Abstract:

BACKGROUND: Drug administration and silver needle heat conductive treatment through receptor pathway of lumbar facet joint and lamina muscle attachment points can achieve good effect in the treatment of discogenic low back pain, but the pathway remains unclear.
OBJECTIVE: To observe the receptor pathway of lumbar facet joint and lamina muscle attachment points morphologically in the rabbits.

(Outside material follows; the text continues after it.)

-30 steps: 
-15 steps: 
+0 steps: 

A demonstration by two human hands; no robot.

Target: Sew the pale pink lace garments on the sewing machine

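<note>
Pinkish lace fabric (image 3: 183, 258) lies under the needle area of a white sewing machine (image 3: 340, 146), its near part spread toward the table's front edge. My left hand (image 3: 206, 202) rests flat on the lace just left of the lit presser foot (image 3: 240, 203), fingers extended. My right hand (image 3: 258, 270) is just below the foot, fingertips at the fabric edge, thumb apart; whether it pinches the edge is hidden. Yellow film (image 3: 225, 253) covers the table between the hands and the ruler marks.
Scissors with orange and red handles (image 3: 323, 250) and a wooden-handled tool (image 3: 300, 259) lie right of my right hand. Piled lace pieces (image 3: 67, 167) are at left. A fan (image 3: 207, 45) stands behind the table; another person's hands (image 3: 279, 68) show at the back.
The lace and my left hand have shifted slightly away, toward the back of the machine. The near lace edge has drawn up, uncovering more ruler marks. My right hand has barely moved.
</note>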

METHODS: A total of eight rabbits were randomly divided into 2 groups. Fluorescent riboflavin was injected into the bilateral lumbar facet and lamina muscle attachment points under CT guidance. At 18 and 36 hours after injection, consecutive frozen sections were made in T₁-L₅ spinal ganglia, cervical, thoracic sympathetic ganglion, inferior mesenteric ganglion, brain, cerebellum, thalamus, brain stem, spinal cord, internal organs, blood vessels, skin, synovial membrane of lumbar facet joint, tendon of lamina muscle attachment, disc, testes and ovaries, etc. Nerve cells and nerve endings labeled by fluorescence were observed under fluorescence microscope and hematoxylin-eosin staining. The exposure time was recorded.

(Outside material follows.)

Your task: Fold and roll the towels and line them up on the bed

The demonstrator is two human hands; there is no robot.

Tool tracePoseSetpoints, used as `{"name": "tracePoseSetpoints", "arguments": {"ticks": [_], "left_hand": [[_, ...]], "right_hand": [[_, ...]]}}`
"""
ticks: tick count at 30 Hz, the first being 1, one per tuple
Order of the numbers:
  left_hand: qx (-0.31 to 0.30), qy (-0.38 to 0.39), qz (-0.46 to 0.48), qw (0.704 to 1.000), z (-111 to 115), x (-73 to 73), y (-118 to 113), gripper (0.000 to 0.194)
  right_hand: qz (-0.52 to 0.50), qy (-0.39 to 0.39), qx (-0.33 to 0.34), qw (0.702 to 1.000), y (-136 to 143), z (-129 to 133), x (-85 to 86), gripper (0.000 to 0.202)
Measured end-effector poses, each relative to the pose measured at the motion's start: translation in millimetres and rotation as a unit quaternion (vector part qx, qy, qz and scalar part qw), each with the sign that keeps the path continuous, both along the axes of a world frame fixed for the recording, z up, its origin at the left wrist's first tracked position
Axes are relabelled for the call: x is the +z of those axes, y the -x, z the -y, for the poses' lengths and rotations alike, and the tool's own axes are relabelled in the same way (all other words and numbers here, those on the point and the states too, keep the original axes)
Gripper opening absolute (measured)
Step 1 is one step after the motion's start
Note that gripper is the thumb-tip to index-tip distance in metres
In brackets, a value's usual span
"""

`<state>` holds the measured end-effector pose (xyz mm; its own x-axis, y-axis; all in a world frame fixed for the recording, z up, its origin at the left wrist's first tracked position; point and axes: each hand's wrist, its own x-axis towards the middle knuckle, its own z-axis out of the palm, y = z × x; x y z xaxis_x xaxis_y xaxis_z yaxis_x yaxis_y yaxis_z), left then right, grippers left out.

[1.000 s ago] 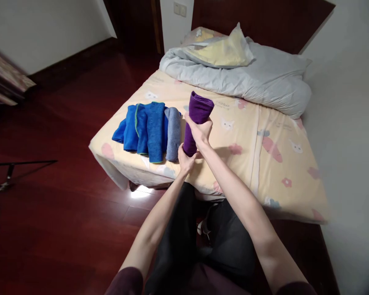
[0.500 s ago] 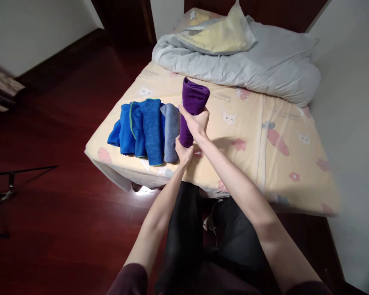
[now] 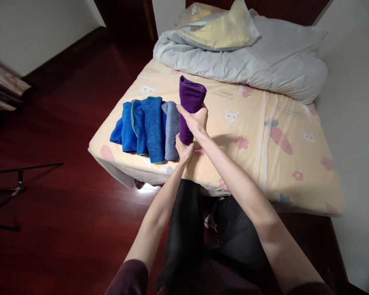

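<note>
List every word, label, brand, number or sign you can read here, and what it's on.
No text is readable.
Printed lettering on the bedsheet, right of the purple cloth: too blurred to read.
Fainter print on the bedsheet farther left and right: too faint to read.
Blue cloths and grey cloth: no lettering visible.

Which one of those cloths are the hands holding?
The purple cloth, with the left hand at its lower end and the right hand at its middle. The grey-blue cloth and the blue ones lie on the bed.
</note>
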<state>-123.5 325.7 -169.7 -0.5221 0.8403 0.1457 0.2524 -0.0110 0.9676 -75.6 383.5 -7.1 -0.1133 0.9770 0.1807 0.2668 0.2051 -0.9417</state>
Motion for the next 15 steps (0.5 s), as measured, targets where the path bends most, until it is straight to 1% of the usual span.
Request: {"name": "tracePoseSetpoints", "arguments": {"ticks": [4,7,9,13,15], "left_hand": [[-0.005,0.01,-0.017,1.0,0.5,0.4,-0.8,0.066],[-0.006,0.005,-0.023,1.0,1.7,-0.5,-1.9,0.063],[-0.011,0.004,-0.028,1.0,2.2,-3.5,-2.1,0.062],[-0.026,-0.003,-0.032,0.999,0.1,-11.1,-0.6,0.064],[-0.031,-0.003,-0.031,0.999,-1.7,-10.5,-0.3,0.068]], "right_hand": [[-0.025,0.01,0.014,1.0,-4.8,2.6,1.3,0.087],[-0.017,0.009,0.002,1.0,-6.2,6.3,-0.5,0.088],[-0.017,0.014,-0.006,1.0,-6.9,8.5,-3.7,0.09],[0.0,0.019,0.01,1.0,-9.0,7.1,-13.0,0.097],[0.019,0.007,0.018,1.0,-8.6,3.4,-18.7,0.101]]}}
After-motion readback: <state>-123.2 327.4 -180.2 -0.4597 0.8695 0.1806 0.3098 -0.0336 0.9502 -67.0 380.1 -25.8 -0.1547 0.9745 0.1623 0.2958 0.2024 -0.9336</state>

RESULTS AND CONCLUSION: Nerve cells labeled by fluorescence were observed in hypothalamus, neck, thoracic sympathetic ganglion, T₁₂-L₅ spinal ganglia, gastric mucosa, the intestinal mucosa and submucosa and the inferior mesenteric ganglion 18 hours after injection. Fluorescent-intensive area was observed in frontal horn and posterior horn of spinal cord, brain, cerebellum, annulus fibrosus disci intervertebralis, nucleus pulposus of lumbar intervertebral disc, lumbar synovial membrane between the skeletal muscle membrane, inside and outside membrane of trachea, inside membrane of lung, internal and external membrane of cardiac muscle, glomeruli, tubules, wall of gallbladder, inside and outside membrane of fallopian tube, ovary, inside and outside membrane of uterus, testis, capillary loops of skin and wall of mesenteric artery. Lots of lymphocyte were seen in the spinal ganglia under hematoxylin-eosin staining, fluorescent-intensive areas were similar to fluorescence microscope, but the exposure time was significantly reduced (P < 0.01). At 36 hours after injection, labeled cells in spinal ganglion were significantly reduced, and exposure time was significantly lengthened (P < 0.01). Fluorescence-intensive areas were the same, but the exposure time in some sites was significantly lengthened (P < 0.01), significantly decreased at some sites (P < 0.01). Receptor pathway network of lumbar facet joint and lamina muscle attachment points in the rabbit were composed by sympathetic ganglia and postganglionic neurons, intestinal ganglion cells, spinal ganglia, parasympathetic neuron in peripheral and part neurons in the hypothalamus.